**Given entries**
------

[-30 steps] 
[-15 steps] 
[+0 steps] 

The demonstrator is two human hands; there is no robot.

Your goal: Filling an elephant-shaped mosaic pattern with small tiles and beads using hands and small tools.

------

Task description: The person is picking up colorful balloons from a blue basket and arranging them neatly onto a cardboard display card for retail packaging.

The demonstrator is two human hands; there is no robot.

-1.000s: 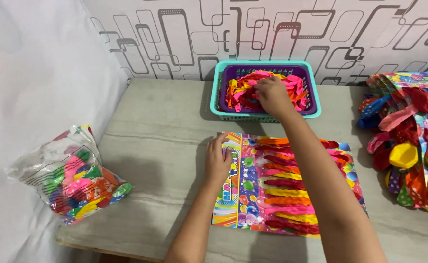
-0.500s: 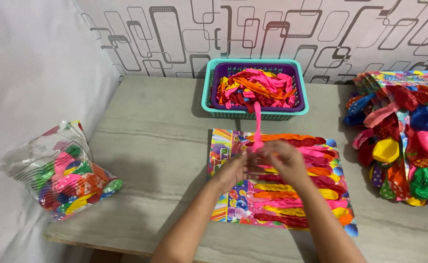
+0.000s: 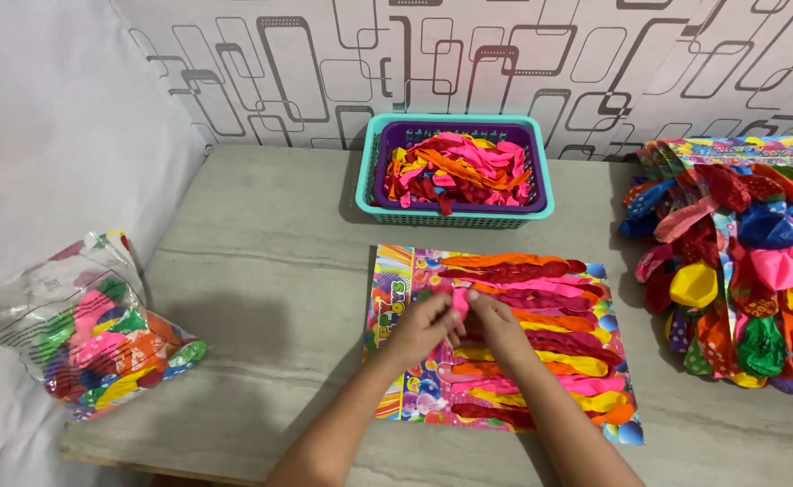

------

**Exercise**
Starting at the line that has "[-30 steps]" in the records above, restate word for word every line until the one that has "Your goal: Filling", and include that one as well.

**Finished exercise**
[-30 steps] 
[-15 steps] 
[+0 steps] 

The demonstrator is two human hands; there is no robot.

Your goal: Filling an elephant-shaped mosaic pattern with small tiles and beads using hands and small tools.

The answer is complete, and the exercise is done.